- TASK ITEM
Copy out, from the entries below, each line that holds the string "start".

INPUT: Begin

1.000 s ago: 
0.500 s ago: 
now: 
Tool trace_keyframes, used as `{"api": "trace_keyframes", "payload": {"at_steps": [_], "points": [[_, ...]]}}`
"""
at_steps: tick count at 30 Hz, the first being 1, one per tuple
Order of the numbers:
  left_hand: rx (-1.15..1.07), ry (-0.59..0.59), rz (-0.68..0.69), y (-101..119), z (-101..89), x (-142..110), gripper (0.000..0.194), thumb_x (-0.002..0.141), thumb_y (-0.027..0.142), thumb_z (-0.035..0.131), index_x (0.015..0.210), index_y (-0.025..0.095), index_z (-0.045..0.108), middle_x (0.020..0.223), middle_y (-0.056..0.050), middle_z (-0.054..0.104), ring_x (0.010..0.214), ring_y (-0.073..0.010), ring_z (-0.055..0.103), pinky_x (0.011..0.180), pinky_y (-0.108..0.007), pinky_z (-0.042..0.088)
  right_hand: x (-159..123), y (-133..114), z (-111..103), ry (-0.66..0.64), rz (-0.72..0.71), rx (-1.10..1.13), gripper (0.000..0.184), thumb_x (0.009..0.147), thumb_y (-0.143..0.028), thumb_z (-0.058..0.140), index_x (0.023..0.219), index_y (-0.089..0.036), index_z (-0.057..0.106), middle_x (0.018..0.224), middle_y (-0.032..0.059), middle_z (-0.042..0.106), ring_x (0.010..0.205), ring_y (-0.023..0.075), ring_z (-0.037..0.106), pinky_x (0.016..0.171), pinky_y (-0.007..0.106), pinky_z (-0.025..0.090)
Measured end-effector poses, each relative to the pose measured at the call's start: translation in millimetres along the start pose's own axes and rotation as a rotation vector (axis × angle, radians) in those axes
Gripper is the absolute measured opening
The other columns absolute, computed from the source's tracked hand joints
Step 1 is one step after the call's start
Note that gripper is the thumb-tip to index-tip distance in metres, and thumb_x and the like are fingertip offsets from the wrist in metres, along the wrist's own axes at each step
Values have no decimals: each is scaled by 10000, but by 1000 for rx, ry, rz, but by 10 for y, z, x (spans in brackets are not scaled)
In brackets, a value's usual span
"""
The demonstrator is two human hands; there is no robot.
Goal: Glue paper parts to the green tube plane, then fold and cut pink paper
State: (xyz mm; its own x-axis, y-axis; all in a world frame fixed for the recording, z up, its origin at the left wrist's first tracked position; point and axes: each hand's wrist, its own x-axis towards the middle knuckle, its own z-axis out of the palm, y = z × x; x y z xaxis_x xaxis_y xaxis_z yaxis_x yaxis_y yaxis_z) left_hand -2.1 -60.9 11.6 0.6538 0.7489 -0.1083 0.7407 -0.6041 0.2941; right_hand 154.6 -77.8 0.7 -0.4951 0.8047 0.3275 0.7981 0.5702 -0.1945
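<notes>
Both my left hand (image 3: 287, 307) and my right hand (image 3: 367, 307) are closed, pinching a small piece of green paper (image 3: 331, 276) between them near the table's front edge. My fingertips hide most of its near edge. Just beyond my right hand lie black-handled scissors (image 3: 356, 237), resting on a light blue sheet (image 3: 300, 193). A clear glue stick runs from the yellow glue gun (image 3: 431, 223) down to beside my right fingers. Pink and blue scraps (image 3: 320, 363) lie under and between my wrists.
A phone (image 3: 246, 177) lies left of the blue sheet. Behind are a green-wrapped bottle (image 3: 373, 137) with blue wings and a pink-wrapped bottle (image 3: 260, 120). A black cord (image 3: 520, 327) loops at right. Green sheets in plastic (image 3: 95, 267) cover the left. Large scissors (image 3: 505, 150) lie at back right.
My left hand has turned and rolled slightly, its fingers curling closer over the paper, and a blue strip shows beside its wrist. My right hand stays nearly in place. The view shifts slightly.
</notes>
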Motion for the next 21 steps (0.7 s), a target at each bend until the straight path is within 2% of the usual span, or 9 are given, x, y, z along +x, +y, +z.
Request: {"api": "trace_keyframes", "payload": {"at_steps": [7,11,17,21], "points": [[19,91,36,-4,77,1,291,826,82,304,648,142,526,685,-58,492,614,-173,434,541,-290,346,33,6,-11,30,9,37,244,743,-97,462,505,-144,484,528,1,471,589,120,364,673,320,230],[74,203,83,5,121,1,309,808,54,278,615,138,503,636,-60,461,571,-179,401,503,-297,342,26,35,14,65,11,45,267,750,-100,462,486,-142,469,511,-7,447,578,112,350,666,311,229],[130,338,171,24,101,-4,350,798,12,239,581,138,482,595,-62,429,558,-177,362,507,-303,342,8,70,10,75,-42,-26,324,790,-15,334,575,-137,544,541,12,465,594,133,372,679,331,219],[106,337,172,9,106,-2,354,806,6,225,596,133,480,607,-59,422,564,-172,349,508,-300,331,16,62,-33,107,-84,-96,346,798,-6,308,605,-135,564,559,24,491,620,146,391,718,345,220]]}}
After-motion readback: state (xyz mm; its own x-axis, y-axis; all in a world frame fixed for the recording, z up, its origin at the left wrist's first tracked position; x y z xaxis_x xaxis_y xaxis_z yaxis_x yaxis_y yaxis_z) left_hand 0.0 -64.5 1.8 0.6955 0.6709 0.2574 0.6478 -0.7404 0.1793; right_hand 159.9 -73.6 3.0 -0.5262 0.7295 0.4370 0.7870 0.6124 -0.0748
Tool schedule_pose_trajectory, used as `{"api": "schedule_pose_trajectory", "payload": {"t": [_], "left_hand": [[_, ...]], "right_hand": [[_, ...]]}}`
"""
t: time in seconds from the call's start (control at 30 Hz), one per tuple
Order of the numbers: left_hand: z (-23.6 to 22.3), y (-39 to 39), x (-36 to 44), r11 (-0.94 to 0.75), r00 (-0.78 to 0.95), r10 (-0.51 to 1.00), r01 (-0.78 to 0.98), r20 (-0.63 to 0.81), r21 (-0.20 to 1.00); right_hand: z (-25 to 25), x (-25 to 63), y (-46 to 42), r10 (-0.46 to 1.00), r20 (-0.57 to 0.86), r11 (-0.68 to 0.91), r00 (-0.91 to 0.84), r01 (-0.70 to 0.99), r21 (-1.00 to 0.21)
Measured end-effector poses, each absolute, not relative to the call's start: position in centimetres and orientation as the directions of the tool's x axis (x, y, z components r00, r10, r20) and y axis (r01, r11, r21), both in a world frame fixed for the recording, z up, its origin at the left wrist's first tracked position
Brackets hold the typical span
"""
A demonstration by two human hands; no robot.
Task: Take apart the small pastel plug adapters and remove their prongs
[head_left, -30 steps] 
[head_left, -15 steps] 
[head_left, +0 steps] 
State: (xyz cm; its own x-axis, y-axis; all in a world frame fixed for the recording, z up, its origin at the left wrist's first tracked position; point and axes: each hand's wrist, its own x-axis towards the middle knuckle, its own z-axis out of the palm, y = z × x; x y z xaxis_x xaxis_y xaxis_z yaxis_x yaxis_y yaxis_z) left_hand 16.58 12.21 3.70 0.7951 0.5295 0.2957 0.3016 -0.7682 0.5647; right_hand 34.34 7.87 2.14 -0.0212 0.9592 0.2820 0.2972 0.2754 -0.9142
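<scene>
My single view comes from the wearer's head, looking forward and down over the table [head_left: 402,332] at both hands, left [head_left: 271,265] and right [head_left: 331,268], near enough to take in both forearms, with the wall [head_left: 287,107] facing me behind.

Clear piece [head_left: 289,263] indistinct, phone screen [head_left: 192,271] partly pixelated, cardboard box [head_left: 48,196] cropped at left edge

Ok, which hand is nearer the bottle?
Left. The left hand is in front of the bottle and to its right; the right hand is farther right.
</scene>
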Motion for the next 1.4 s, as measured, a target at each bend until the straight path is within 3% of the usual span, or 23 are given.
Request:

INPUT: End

- EXERCISE OUTPUT
Measured end-effector poses, each relative to the pose measured at the call's start: translation in millimetres along the start pose's own axes and rotation as a rotation vector (axis × angle, radians) in those axes
Step 1 is one step after the call's start
t: time in seconds from the call's start (control at 30 Hz), one per tuple
Measured end-effector poses, each absolute, not relative to the call's start: position in centimetres and orientation as the directions of the tool's x axis (x, y, z components r00, r10, r20) and y axis (r01, r11, r21), both in a world frame fixed for the recording, z up, its origin at the left wrist's first tracked position

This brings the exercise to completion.